Bowmen Of Leeds


Man has been using the bow and arrow as a hunting weapon for thousands of years. Stone arrow heads have been discovered in Africa that could date back as far as 50,000BC. It is unsure whether these were used with a bow or possibly something resembling a spear thrower.

Cave Painting

Cave paintings from 30,000BC from Africa, Europe and Australia show early man clearly using recognisable bows and arrows from that time period onward. Flame hardened flint arrow heads dated to 25,000BC have been found which were attached to the arrow with twine, and the first evidence of feathers being attached to the arrow shaft come form this sort of time period, though they may well have been used even earlier.

From 8,000BC equipment began to go through development, and "tillered" bows (matching top and bottom limbs) have been discovered. Composite bows made from combining different materials to give better strength and performance were discovered from about 3,000BC. Animal intestines replaced twine as the material for making strings about this time.

Evidence of troops of infantrymen armed with bows and arrows have been found from about 3,000BC, and archers became the main form of distance combat until the rifle came to life in more recent times.

Bayeux Tapestry

The Bayeux Tapestry shows King Harold killed by an arrow in 1066, though modern day investigations throws doubt as to whether the arrow struck the eye as indicated, or whether the tapestry has been altered to make it appear so, at some point in its life.

In England, it became compulsory for all able Englishmen to train with a bow and arrow on Sundays so that every man could be called up if necessary and already be ready to fight for his country. The power of the English long bow was first in evidence at the battle of Halidon Hill, where the English archers of Edward III defeated the Scottish army in 1333AD. Even the French crossbows were no match to the powerful English longbow, and the French suffered many heavy defeats against the English in the 1300's. In 1457, James II banned football and golf because it was discovered these sports were interfering with the compulsory archery practice, and in 1477, Edward IV banned an early form of cricket for the same reason.

In 1673, the 'Ancient Scorton Arrow' tournament was founded in Yorkshire and remains as the longest running archery tournament still in practice to this day. Clout archery made its first appearance in 1676, were longbows were used to aim at a white circular 31" target on the ground form distances between 180 to 240 yards.

The "Grand National Archery Society" (GNAS), the UKs governing body, was officially formed in Liverpool in 1861, having actually been holding meetings since the first one in York in 1843. Archery made its first appearance in the modern Olympic games in 1900 as a demonstration sport (men only) and as a full Olympic sport from 1904 when women were also allowed to compete. However, there were no international rules in place and each host country used its own set of rules.

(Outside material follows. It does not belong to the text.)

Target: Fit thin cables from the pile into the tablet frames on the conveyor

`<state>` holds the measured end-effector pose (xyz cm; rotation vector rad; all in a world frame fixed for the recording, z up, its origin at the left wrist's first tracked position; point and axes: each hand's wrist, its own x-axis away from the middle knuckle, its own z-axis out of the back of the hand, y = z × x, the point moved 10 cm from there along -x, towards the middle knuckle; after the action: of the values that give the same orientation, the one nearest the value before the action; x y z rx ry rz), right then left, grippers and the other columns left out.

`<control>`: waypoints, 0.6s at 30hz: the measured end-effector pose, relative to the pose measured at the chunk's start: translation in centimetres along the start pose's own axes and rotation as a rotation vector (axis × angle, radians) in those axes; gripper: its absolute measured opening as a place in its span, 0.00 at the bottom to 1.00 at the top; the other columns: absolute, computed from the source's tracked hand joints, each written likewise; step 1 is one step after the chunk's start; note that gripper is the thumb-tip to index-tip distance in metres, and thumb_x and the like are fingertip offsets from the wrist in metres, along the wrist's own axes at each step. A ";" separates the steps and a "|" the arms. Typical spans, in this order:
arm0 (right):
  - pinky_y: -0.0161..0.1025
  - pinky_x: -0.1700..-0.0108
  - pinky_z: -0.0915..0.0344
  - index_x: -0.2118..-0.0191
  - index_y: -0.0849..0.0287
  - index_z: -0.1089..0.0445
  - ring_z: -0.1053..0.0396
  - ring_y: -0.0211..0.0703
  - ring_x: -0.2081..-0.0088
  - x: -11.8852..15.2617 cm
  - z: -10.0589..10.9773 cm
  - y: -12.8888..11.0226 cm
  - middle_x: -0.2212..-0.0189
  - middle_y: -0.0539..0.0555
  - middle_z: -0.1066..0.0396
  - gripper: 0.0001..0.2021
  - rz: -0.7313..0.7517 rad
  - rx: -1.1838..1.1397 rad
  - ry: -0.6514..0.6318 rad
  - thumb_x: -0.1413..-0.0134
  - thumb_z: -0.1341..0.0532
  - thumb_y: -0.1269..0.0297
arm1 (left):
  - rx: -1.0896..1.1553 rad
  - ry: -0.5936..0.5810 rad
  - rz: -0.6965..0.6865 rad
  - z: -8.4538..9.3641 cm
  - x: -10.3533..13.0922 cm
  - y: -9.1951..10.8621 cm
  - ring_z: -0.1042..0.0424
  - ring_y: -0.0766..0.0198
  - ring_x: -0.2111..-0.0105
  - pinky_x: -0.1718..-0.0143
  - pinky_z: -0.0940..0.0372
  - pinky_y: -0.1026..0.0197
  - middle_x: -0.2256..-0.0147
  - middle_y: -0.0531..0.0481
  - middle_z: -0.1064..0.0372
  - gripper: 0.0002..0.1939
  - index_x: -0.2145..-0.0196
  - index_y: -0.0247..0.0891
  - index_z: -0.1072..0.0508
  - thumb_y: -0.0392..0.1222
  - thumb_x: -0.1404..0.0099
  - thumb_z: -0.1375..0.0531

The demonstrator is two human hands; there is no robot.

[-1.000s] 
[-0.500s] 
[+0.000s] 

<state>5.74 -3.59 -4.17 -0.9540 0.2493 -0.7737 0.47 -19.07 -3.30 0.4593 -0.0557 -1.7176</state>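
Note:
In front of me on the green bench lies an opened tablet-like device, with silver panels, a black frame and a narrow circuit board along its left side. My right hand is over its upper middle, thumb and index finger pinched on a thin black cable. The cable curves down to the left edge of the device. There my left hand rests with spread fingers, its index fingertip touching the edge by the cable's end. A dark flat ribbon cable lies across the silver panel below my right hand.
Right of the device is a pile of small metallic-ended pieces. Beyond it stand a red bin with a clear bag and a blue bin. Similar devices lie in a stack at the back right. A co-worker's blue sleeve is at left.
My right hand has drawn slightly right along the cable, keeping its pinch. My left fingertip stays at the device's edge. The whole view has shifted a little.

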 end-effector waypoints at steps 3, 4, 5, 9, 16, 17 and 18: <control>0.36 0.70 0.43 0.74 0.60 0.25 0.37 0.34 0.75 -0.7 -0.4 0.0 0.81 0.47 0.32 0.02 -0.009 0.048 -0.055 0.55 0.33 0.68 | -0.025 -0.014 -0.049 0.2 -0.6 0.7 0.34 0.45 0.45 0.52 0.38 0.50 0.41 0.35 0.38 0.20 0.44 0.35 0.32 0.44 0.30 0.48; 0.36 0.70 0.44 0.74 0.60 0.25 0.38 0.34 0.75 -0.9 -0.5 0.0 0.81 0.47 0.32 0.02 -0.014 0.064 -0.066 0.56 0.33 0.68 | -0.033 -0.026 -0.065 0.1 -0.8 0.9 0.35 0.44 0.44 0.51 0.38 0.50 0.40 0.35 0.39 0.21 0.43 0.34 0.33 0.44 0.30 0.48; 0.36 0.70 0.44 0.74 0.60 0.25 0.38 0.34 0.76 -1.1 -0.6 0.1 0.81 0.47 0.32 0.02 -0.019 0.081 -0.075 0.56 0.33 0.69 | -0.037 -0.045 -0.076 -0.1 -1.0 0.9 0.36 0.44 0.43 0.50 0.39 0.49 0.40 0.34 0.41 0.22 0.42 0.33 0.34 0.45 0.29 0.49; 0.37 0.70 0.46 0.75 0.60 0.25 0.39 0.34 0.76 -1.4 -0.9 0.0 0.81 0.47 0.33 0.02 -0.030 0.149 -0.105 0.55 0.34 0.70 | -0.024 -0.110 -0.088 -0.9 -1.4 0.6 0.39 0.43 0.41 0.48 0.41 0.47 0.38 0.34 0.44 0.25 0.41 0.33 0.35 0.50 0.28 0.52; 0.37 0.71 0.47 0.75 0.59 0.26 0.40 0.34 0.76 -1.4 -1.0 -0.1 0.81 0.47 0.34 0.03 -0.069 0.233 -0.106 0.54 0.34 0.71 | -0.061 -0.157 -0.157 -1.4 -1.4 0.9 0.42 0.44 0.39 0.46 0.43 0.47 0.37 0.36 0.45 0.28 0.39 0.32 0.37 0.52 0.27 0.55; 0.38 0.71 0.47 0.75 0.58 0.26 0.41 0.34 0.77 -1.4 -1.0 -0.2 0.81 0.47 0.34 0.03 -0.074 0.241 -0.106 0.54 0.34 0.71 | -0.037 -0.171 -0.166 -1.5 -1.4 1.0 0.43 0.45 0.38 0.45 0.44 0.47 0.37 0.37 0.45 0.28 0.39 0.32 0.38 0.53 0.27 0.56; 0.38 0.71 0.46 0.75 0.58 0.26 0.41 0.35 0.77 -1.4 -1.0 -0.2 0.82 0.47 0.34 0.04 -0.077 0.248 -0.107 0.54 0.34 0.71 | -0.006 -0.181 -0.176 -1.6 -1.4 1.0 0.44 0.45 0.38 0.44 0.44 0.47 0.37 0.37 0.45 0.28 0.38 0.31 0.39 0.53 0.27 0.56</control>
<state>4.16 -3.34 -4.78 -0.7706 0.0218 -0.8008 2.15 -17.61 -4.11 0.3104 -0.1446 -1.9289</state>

This lack of standardisation meant that 1920 was the last time it was an Olympic event for several years.

The "Federation Internationale De Tir A L'arc" (FITA), in English: "International Archery Federation" was founded in 1931, becoming the world governing body for the modern day sport. Once their international rules had been taken up by all countries, archery has again appeared as an Olympic event since 1972. Target archery using the recurve bow is currently the only style of Olympic competition.

At the AGM for GNAS in 2008, it was agreed that "Archery GB" would become the trading name for the GNAS, and since that time, the Archery GB branding has become the official emblem of archery in the UK.


This is a very, very concise and brief history of archery, and there are many excellent references available for those wanting to know more. For example, much of the information above has been extracted from one such reference on archery history: "A shot in time" prepared by the Australian Centenary Archery Club.